Think about that. It’s the equivalent of saying that for every hour of instruction, 45 minutes is wasted.
Any sensible person who sees these stats may wonder why they should bother with training in the first place. After all, these numbers are enough to make learning and development teams’ blood run cold. But the companies that use these statistics are actually abusing them.
What Is the Ebbinghaus Forgetting Curve?The history behind those scary (and overblown) learning statistics dates back more than 100 years to the work of German psychologist Hermann Ebbinghaus. Ebbinghaus was curious about how the brain forms and retains memories.
After a series of experiments, Ebbinghaus discovered the brain lets go of information at a reliable rate, which he termed the “Forgetting Curve.” His findings can be summarized in these statistics:
- After 20 minutes, the human brain can only recall 60 percent of new information.
- After 24 hours, 70 percent of that information has been forgotten.
- After a month, less than 25 percent of that information can be recalled.

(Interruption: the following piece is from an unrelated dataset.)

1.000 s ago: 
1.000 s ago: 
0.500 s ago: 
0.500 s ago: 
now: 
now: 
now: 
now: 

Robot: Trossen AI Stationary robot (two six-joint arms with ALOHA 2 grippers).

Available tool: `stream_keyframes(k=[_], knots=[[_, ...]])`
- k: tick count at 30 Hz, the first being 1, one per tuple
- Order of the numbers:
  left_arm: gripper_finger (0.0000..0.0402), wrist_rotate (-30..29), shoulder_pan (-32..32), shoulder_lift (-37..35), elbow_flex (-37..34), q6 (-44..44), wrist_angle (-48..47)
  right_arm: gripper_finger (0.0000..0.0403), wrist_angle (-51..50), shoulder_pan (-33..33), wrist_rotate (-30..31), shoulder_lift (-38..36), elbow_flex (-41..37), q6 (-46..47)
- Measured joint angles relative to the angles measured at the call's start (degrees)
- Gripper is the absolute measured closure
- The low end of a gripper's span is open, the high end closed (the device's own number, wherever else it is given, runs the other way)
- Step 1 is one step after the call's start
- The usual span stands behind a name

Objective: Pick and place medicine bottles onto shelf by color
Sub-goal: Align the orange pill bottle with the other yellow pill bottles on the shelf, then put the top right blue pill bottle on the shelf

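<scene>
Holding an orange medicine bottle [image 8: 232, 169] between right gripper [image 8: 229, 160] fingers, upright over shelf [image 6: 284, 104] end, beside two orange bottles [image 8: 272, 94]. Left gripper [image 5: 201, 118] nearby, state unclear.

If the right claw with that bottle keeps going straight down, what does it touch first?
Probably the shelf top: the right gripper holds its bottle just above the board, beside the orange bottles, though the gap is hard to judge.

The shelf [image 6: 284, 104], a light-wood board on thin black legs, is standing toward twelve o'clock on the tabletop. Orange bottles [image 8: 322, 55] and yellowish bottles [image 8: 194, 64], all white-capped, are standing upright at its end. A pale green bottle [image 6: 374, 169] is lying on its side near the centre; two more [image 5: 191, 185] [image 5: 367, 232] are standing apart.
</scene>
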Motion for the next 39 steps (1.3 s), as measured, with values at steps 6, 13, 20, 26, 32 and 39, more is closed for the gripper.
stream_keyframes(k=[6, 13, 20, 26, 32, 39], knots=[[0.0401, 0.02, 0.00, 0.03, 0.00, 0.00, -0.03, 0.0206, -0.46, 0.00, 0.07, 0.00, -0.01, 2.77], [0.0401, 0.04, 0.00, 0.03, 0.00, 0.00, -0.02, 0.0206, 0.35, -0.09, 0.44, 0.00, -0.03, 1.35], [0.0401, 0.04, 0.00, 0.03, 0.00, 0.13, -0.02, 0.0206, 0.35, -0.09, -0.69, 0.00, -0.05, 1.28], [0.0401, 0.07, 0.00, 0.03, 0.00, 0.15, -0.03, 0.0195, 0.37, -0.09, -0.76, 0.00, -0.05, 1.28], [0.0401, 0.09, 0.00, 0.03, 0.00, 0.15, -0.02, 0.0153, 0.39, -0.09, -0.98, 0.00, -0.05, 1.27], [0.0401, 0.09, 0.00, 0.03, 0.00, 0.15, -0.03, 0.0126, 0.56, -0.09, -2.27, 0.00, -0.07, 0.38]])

For the last 100 years, people have been abusing the Ebbinghaus Forgetting Curve by stopping there and pulling morsels of data to disparage learning and development and make it seem as though the human brain isn’t capable of holding on to much.
But that’s not where Ebbinghaus’s research ended.

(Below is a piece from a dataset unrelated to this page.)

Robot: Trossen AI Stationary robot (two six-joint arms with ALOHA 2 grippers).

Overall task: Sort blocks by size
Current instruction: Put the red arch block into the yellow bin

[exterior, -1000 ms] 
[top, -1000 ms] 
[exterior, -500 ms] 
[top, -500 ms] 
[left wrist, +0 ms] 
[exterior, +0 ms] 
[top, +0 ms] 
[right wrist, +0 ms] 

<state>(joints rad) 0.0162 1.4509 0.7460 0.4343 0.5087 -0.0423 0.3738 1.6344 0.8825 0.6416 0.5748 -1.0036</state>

While Ebbinghaus found that memories degrade fairly quickly, he also delved into why some memories just stick.
First, he tested learners by exposing them to information over and over in a short window of time. As you can probably guess if you have crammed for a test, Ebbinghaus found short-term, quickly degrading benefits but no positive effect on long-term retention.
However, when he presented learners with information repeatedly over intervals of time that got progressively longer, the Forgetting Curve was flattened and long-term memories were produced. He termed this successful approach spaced repetition. But in the learning and development field, we call it reinforcement.

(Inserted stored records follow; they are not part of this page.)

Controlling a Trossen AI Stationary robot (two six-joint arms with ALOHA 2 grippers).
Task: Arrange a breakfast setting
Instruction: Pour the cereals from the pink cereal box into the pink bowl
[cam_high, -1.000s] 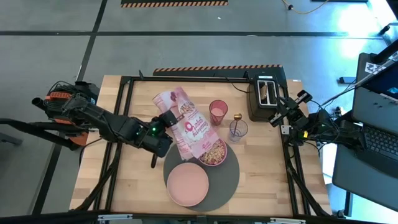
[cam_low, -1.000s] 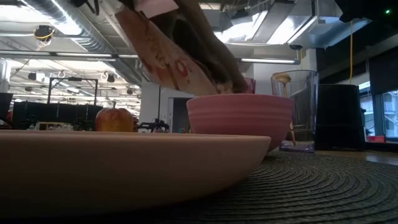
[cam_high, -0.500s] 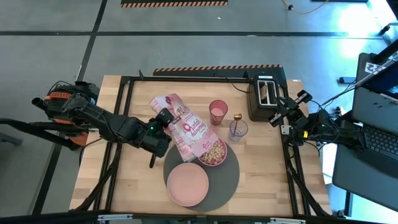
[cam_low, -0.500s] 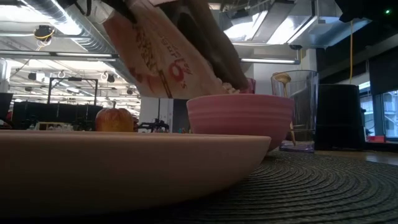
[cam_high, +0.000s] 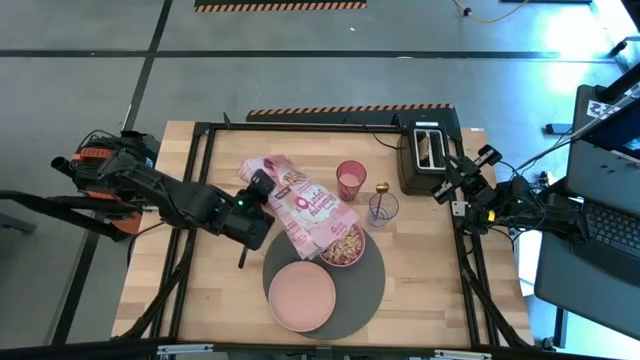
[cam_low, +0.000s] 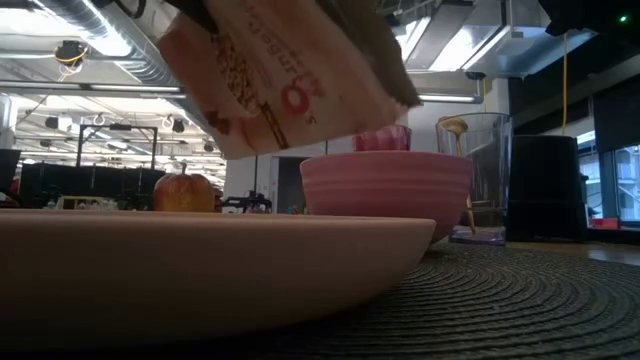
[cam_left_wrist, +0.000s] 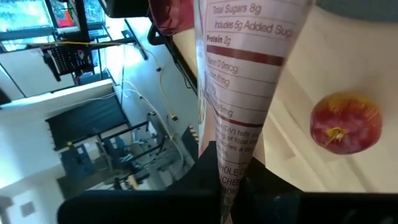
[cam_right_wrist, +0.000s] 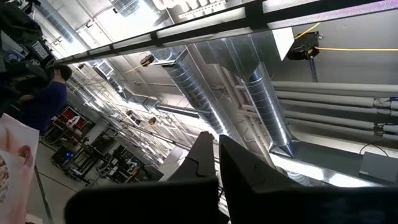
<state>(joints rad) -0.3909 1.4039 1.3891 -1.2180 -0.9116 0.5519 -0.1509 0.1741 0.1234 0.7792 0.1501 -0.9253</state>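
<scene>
Here, at the bottom of the high view, the big pink plate (cam_high: 302, 296) sits on the round dark-grey mat (cam_high: 368, 290). Just behind it in the middle is the pink bowl (cam_high: 343, 244) with cereal inside. Over the bowl hangs the pink-and-white cereal box (cam_high: 300, 205), tipped. The left gripper (cam_high: 262, 190) is clamped on its far end. The box looks light and soft, so holding the folded end seems best. The right gripper (cam_high: 452, 192) waits at the right edge, jaws together.

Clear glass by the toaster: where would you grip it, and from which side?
Grip the clear glass across its upper wall, likely coming from above. It stands upright with a small spoon in it, and the pink bowl and pink tumbler crowd its sides.
</scene>
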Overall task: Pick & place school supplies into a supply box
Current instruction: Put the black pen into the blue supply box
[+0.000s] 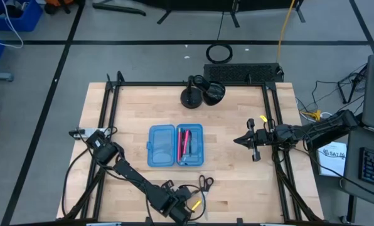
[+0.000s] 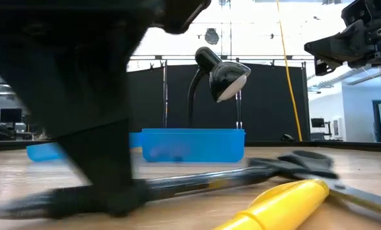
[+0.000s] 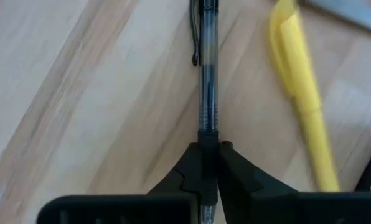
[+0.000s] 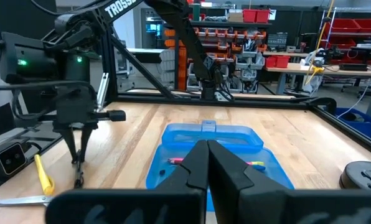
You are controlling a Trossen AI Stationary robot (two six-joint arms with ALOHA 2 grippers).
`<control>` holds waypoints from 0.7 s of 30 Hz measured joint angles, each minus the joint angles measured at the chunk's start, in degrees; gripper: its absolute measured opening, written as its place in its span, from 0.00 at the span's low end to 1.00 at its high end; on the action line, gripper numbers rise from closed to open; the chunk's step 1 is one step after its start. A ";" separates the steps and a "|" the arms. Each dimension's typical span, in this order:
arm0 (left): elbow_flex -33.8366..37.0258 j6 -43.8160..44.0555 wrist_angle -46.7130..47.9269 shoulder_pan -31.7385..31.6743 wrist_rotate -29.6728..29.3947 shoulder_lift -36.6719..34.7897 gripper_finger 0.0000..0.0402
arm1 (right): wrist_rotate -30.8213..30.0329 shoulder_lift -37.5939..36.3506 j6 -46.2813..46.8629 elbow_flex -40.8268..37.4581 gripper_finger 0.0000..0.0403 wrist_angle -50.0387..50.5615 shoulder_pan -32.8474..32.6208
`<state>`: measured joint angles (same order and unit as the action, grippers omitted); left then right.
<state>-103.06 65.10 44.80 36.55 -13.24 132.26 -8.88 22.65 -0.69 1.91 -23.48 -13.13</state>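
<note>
The translucent blue supply box [image 1: 176,145] lies open at the table's middle, with pink-red and dark pens in its right half [image 4: 210,155]. My left gripper [image 1: 186,199] is at the near edge, pointing down, shut on a black pen [image 3: 205,74]. A yellow pen [image 3: 297,87] lies flat on the table just right of it, and the black-handled scissors [image 1: 206,182] lie a little beyond. My right gripper [image 1: 240,141] hovers shut, right of the box and above the table [image 2: 344,38]. My left gripper pinches the black pen between its two fingers at the ribbed part of the barrel [image 3: 207,127], away from the clip end [image 3: 195,43]. The fingers come from above, pointing down, and lie across the pen. The pen [image 2: 197,182] lies low and nearly level along the table.
A black desk lamp [image 1: 203,93] stands at the table's far middle. A black frame rail [image 1: 275,125] runs along the table's sides. Bare wood lies left of the box and between the box and the near edge.
</note>
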 joint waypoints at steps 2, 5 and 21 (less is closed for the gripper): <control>-1.53 -0.10 0.93 0.24 -3.02 -0.17 0.07 | 0.00 0.02 0.00 0.00 0.00 0.24 0.00; -3.28 -0.45 3.63 0.62 -9.11 -3.00 0.07 | 0.04 0.00 0.01 0.00 0.00 0.21 0.00; -4.11 35.85 12.76 -3.47 -32.70 -11.87 0.06 | 0.15 0.02 0.04 0.01 0.00 0.19 0.01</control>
<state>-107.18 100.95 57.56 33.08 -45.95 120.39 -8.73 22.68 -0.64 1.92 -23.29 -13.12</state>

Practice Makes Perfect?While stats pulled from the Ebbinghaus Forgetting Curve are arguably the most abused stats in the learning and development industry, practice makes perfect may be the most abused phrase. It tells only half the story.
Imagine you spend all winter practicing your golf swing at an indoor driving range. No golf pro at your side. Just you and a bucket of balls. While the snow falls, you are faithfully striking those balls down the range as hard as you can. And you don’t just practice once. You practice repetitively over time.
The thaw comes and you hit the links only to discover that your swing is worse than it was in the fall. All that practice did was reinforce your bad swing, which is now a tougher habit to break.
Yes, you practiced. But you lacked coaching and feedback, so you certainly didn’t make perfect.
Feedback is also essential for successful employee training and reinforcement. If your employees don’t get the feedback they need during training and reinforcement, they will continue making the same mistakes and reinforcing bad habits, which will make them harder to break.
That’s why it’s important to build a training program that features real-time feedback, testing, and creative ways to reward learners for a job well done. Think checkpoints, assignments and tests, custom badges, kudos, and certificates. Beyond more traditional training methods, training simulations have also been proven to enhance skills reinforcement.
The bottom line is that by incorporating the right coaching and feedback, it is possible to flatten the Ebbinghaus Curve and create training that reinforces learning. As thought leaders in training
and development, the burden is on us to develop programs that engage our learners in these ways. Let's work together to make the Ebbinghaus Curve...forgotten."